Of the material below, only the lines from the line containing "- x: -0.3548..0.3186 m" down to the line containing "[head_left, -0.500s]" belong in the answer, written out exactly.

╔══

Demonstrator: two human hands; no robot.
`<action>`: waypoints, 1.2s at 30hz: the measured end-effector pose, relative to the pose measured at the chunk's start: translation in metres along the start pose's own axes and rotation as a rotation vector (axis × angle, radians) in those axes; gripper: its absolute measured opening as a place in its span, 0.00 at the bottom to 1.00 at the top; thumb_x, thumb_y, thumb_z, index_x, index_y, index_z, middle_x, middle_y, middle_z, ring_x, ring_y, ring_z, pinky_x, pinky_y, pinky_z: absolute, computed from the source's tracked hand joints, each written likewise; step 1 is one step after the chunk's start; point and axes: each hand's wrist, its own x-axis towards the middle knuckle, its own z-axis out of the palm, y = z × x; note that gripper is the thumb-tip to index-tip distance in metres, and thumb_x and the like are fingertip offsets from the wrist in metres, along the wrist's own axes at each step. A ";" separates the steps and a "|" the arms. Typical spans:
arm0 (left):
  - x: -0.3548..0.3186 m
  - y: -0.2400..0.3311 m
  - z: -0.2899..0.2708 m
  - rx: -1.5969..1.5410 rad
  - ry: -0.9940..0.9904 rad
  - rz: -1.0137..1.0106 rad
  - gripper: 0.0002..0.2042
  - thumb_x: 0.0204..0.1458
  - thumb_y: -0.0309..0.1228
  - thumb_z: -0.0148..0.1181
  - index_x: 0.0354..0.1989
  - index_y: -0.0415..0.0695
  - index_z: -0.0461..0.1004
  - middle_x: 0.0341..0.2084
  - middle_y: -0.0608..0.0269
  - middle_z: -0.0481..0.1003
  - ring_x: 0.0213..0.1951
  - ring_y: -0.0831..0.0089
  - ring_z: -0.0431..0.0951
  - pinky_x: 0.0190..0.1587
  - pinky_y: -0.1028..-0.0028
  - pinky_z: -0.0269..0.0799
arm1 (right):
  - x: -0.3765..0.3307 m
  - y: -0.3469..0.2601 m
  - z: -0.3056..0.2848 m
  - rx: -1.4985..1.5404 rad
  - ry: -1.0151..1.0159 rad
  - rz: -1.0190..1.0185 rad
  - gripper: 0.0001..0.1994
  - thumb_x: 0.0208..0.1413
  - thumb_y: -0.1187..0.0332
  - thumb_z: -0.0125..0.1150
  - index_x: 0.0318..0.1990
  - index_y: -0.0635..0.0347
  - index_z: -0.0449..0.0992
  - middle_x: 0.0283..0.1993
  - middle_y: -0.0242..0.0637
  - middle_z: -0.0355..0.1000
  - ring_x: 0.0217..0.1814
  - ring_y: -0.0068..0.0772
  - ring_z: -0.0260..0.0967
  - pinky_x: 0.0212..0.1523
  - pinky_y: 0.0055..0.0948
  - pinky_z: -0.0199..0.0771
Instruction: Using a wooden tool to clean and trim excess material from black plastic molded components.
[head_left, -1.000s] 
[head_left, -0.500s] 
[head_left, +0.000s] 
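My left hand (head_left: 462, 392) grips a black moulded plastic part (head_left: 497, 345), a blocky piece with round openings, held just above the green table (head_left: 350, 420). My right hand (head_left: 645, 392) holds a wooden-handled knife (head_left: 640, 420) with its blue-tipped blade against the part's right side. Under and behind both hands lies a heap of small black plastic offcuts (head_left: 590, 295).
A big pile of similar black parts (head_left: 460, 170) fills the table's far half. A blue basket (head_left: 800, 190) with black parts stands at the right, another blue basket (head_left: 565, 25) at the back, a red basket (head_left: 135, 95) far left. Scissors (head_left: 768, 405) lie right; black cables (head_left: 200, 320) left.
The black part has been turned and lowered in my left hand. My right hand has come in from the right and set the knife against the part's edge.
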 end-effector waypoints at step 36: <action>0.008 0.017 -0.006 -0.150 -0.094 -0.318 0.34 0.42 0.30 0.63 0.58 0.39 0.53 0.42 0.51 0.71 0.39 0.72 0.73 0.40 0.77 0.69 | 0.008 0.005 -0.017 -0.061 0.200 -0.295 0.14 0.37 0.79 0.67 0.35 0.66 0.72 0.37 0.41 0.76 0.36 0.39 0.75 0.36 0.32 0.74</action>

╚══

Completed task:
  - x: -0.3548..0.3186 m
  - y: -0.2400..0.3311 m
  - z: -0.2899..0.2708 m
  - rx: -1.5969..1.5410 rad
  - ry: -0.9940..0.9904 rad
  - rz: -1.0137..1.0106 rad
  - gripper: 0.0002..0.2042
  - thumb_x: 0.0204..0.1458
  - thumb_y: -0.0309..0.1228
  - thumb_z: -0.0148..0.1181
  - index_x: 0.0354..0.1989
  - index_y: -0.0415..0.0695
  - index_z: -0.0461..0.1004
  - middle_x: 0.0341..0.2084
  - middle_y: -0.0608..0.0269
  - middle_z: -0.0481..0.1003
  - ring_x: 0.0213..0.1951
  - ring_y: -0.0831..0.0089
  - ring_z: -0.0431..0.0951
  - pinky_x: 0.0190..0.1587
  - pinky_y: -0.1028..-0.0028
  - pinky_z: -0.0269..0.0799
arm1 (right):
  - x: -0.3765..0.3307 m
  - y: -0.3469..0.2601 m
  - z: -0.3056..0.2848 m
  - rx: -1.4985..1.5404 rad
  - ry: -1.0151..1.0159 rad
  - rz: -1.0190..1.0185 rad
  - gripper: 0.0001..0.1994
  - thumb_x: 0.0208..0.1413
  - thumb_y: -0.1187..0.0332
  - thumb_z: -0.0125..0.1150
  - index_x: 0.0318..0.1990
  - index_y: -0.0635..0.0347
  - index_z: -0.0449..0.0992
  - middle_x: 0.0283..0.1993
  - middle_y: -0.0242..0.0637
  - middle_z: -0.0355..0.1000
  - ring_x: 0.0217..0.1814
  - ring_y: -0.0068..0.0772
  - ring_z: -0.0260..0.0967
  - pinky_x: 0.0212..0.1523
  - pinky_y: 0.0055..0.0948
  - pinky_z: -0.0199..0.0771
Instruction: Using a wooden tool to clean and trim excess material from black plastic molded components.
[head_left, -1.000s] 
[head_left, -0.500s] 

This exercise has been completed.